WHAT YOU HAVE TO DO.
Below is a listing from which only part is wanted; return exactly the lines from the one with "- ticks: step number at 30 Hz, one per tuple" up to and including the one with "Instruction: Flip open".

DATA SECTION.
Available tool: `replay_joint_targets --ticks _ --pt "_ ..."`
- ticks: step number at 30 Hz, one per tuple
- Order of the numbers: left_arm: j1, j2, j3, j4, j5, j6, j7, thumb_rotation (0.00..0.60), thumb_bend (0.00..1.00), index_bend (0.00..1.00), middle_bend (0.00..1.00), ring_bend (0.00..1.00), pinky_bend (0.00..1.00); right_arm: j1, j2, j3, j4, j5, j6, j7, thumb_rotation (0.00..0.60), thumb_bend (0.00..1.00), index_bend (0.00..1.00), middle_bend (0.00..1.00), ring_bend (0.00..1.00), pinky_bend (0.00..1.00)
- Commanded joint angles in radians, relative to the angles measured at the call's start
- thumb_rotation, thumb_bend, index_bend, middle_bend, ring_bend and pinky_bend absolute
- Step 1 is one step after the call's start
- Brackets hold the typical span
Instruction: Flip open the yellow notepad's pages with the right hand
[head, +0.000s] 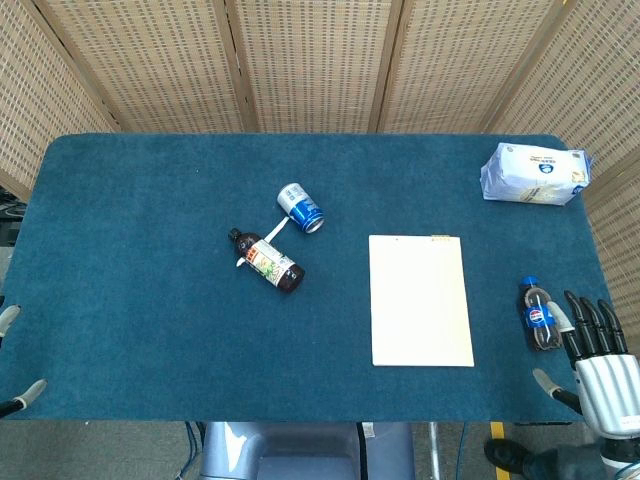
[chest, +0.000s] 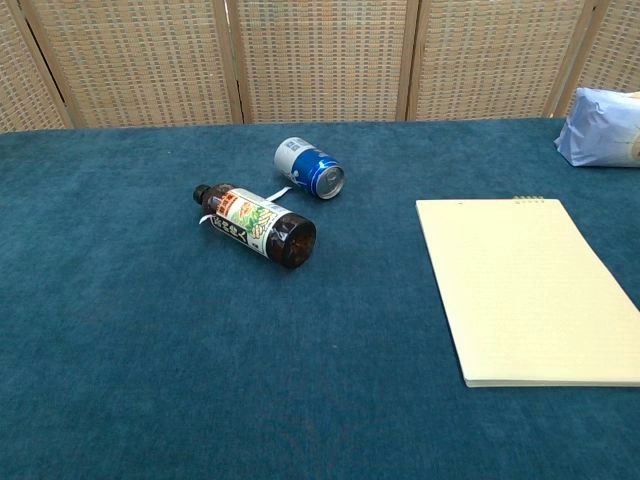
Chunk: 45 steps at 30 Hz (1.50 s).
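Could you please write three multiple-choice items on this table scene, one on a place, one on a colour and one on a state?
1. Where does the small cola bottle lie?
A. Between the notepad and the right hand
B. Beside the blue can
C. On the notepad

2. What colour is the table cover?
A. Red
B. Dark blue
C. Yellow

3. How is the brown bottle?
A. Upright
B. Held by a hand
C. Lying on its side

Answers: 1 A, the head view shows it right of the notepad, just before the hand's fingers. 2 B, both views show blue cloth. 3 C, it lies flat, cap pointing away.
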Motion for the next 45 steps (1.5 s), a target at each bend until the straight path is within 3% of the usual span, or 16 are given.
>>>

FINAL ANSWER.
- ticks: step number at 30 Hz, one per tuple
- Order of the numbers: left_arm: j1, j2, j3, j4, j5, j6, j7, thumb_rotation (0.00..0.60), thumb_bend (0.00..1.00), index_bend (0.00..1.00), middle_bend (0.00..1.00), ring_bend (0.00..1.00), pinky_bend (0.00..1.00); right_arm: j1, j2, j3, j4, j5, j6, j7, thumb_rotation (0.00..0.60), thumb_bend (0.00..1.00), index_bend (0.00..1.00), middle_bend (0.00..1.00), ring_bend (0.00..1.00), pinky_bend (0.00..1.00)
- Commanded joint angles in radians, relative to the angles measured at the call's start
- thumb_rotation, thumb_bend, index_bend, middle_bend, ring_bend and pinky_bend absolute
- Step 1 is one step after the call's start
- Brackets hold the typical span
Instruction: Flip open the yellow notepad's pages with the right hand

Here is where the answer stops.